Talked with a UPS driver the other day, and he was telling me that they're taking on all kinds of freight that they didn't
used to fool with. Granted, he was a semi driver and not a van, but he said they are wanting them to deliver palletized
bags of rock salt to apartment complexes, using their lift gates, he said 2500 lb. lots. They may not have as good of
an inducement to bust their asses as before, because their benefits packages aren't gonna be as attractive.
http://www.bizjournals.com/atlanta/morning_call/2015/10/ups-retirees-bra...
Check out a company named Roadrunner.
Beep Beep
What no mention of Lehman Brothers?
They're both currently working as lot lizards.
Think of the poor truck stop hookers, what will this do to the economy.... were doomed.
Well actually, there's a silver lining. The Prices for BJs, HJs and ZJs will go down. Condom half full folks...
The trucks drive too fast anyway,, I am glad they are slowing down....
Oh and BTW, why do we:
1) On the one hand we spend billions of dollars trying to reduce variability in car speeds:
2) On the other hand we have two speed limits?
I thought you were about to say "Why do we park in a driveway and drive on a parkway?"
The people who decide these things are much smarter than you. So just stfu about it.
Did you see the white cop bounce the black girl out of her desk yet?? Now that's fucking news.
Hopefully this will reduce the number of Sikh and Paki drivers on the road. [fingers crossed]
Tired of having them drain the cream dispensers at the truck stops?
Unfortunately they will be the ones working. Whitey will be laid off.

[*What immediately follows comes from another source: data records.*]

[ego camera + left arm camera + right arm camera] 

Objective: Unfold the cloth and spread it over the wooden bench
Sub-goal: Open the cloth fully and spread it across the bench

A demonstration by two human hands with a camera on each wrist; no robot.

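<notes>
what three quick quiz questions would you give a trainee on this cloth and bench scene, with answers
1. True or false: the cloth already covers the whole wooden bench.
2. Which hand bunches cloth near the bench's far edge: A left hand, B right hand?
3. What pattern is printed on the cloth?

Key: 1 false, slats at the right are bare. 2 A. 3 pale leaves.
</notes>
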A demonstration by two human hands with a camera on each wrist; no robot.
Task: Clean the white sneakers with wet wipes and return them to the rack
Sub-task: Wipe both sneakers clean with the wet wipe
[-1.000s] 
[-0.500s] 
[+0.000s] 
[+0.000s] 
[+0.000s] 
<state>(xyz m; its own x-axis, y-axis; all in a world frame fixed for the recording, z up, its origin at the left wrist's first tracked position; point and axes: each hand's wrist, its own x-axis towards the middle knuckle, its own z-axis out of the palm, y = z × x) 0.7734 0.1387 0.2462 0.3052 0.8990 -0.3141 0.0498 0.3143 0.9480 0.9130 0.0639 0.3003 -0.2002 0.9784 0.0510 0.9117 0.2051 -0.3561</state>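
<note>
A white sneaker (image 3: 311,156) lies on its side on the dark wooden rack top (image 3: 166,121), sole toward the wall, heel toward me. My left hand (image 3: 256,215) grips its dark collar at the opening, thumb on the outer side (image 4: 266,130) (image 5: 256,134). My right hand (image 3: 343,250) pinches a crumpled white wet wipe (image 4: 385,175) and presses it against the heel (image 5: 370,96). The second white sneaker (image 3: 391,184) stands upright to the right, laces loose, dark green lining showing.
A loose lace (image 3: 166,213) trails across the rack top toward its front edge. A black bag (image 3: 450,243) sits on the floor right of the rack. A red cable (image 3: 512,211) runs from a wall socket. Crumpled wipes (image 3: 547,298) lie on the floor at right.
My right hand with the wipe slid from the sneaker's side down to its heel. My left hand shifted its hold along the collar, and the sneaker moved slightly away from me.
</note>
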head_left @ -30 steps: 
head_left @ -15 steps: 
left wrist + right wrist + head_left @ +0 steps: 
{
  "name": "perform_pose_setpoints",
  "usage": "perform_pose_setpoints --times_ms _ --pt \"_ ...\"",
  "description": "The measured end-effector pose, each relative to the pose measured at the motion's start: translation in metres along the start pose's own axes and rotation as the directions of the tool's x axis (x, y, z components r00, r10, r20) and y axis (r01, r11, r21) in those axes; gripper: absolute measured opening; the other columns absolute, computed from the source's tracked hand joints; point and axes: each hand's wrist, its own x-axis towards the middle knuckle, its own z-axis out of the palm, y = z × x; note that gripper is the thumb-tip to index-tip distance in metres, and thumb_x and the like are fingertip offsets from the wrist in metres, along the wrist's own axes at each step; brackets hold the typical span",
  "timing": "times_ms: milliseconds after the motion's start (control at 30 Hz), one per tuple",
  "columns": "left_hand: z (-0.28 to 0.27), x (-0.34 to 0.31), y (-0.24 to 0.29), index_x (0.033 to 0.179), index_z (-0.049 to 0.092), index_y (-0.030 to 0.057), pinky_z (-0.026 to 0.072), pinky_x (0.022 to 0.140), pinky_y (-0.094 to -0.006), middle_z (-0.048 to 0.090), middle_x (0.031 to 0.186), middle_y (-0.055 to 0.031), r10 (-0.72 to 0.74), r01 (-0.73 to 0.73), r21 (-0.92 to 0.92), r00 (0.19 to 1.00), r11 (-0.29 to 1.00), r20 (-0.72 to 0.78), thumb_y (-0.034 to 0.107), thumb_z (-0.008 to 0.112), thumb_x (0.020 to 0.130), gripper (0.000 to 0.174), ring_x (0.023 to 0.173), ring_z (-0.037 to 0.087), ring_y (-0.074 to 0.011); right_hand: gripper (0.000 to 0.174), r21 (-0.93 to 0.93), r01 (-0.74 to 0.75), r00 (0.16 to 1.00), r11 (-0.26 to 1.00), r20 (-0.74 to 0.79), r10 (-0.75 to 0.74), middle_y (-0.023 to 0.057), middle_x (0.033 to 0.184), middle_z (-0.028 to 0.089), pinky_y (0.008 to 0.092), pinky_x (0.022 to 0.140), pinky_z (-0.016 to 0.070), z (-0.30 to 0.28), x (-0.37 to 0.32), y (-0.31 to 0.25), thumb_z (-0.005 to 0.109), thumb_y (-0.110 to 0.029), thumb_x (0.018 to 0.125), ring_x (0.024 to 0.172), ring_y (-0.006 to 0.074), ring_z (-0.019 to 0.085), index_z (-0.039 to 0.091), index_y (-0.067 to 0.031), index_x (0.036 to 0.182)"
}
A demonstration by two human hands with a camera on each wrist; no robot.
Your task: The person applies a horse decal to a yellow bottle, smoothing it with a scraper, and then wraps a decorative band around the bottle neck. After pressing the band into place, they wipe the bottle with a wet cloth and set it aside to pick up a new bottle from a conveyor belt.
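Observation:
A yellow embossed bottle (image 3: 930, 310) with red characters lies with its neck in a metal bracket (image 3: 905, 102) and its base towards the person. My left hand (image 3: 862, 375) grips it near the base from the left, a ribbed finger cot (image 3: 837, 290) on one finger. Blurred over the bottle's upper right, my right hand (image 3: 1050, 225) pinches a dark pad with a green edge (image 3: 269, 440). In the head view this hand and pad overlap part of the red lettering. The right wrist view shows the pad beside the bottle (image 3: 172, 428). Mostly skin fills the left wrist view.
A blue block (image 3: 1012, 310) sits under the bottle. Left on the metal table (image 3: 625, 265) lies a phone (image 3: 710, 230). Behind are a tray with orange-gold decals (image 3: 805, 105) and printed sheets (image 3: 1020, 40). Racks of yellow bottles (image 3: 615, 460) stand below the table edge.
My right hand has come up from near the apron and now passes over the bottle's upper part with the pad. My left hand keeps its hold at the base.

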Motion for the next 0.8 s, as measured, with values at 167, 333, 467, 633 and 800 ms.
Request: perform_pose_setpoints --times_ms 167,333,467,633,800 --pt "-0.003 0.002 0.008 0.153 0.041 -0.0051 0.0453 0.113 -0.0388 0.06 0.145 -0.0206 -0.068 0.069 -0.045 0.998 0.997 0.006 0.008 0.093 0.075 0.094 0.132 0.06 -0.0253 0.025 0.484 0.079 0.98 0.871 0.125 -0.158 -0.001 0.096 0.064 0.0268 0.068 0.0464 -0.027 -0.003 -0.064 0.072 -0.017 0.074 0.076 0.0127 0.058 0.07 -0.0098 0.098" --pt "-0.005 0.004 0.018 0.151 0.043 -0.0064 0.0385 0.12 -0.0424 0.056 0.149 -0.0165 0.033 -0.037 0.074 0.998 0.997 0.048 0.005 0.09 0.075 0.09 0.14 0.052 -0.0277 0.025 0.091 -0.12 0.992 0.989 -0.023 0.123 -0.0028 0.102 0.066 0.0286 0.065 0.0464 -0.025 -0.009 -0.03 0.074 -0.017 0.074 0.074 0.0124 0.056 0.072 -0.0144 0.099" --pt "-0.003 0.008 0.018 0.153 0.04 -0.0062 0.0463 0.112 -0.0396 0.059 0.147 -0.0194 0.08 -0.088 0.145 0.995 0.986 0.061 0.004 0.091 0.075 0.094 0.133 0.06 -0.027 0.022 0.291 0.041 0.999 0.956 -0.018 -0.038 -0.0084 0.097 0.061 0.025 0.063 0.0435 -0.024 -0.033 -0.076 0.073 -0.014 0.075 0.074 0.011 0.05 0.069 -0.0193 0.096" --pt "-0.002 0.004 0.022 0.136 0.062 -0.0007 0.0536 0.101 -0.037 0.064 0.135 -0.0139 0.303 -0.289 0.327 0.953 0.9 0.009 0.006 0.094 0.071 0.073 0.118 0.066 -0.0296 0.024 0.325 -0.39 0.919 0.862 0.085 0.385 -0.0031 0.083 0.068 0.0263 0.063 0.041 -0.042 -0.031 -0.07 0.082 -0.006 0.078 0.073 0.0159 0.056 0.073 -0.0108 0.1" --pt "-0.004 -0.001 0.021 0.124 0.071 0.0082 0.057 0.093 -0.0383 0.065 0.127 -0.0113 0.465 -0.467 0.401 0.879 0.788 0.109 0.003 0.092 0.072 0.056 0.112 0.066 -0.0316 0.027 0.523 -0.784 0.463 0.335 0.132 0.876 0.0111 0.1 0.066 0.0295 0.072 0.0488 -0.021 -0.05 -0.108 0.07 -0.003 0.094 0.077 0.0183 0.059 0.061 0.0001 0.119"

wow, I can't believe that you would say this before me.......
I was gonna say it.
baltic dry index, trucking, empty container ratios..real world measurements that can't easily be faked. oh well, we know where we're headed and have know for years from an austrian standpoint. coming soon to a lot near you.. plenty o cheap trucks and planty o cheap drivers.
And as they can't be faked, should be outlawed. We just can't revive public confidence as long as this kind of data is allowed to be freely communicated. Obviously this is going to require further refinement and redefinition of terms like recovery and prosperity. Lets put a call in to the Ministry of Truth and get this shit straightened out pronto!
I'm sure they'll find a way to seasonally adjust a truck.
Seeing as how there is a large percentage of truck just to maintain everyday life - food, fuel, necessites, this means that demand for extras to be transported has fallen through the floor. - As a side note, was into the chainsaw dealer and seen note for christmas trees - wanted 100,000 7 to 12 foot trees in good condition delivered to yard for 30,000 CDN dollars. That is 30 cents per tree. Can not see those loads being filled and transported.
Here's another view of the BDI...
Appears rather bullish. The ramp up begins at 330 est. Mke sure you get yours.
I've thinking about getting my class A and doig over he roa driving. Now, I don't know.
Think hard. While you will probably always have work, the easy money is gone. A few years ago starting drivers could make 60k now it's around 40. If you want to make 70+ you need 2 million plus accident free miles. Life on the road is not for everyone, you will either love it or it will ruin you. Good Luck
And soon the drivers will be idle as new software takes over that job.
Design and repair seem 2 B the only industrial jobs truly resistant to automation.
Not that there aren't algorithms...
Robots.
Nice.
Now for the wet work.
http://www.bloomberg.com/quote/BDIY:IND
The T vee said everything is Awsome!!!!!!
A major recession and we won't get out of it for at least 5 years, just wait.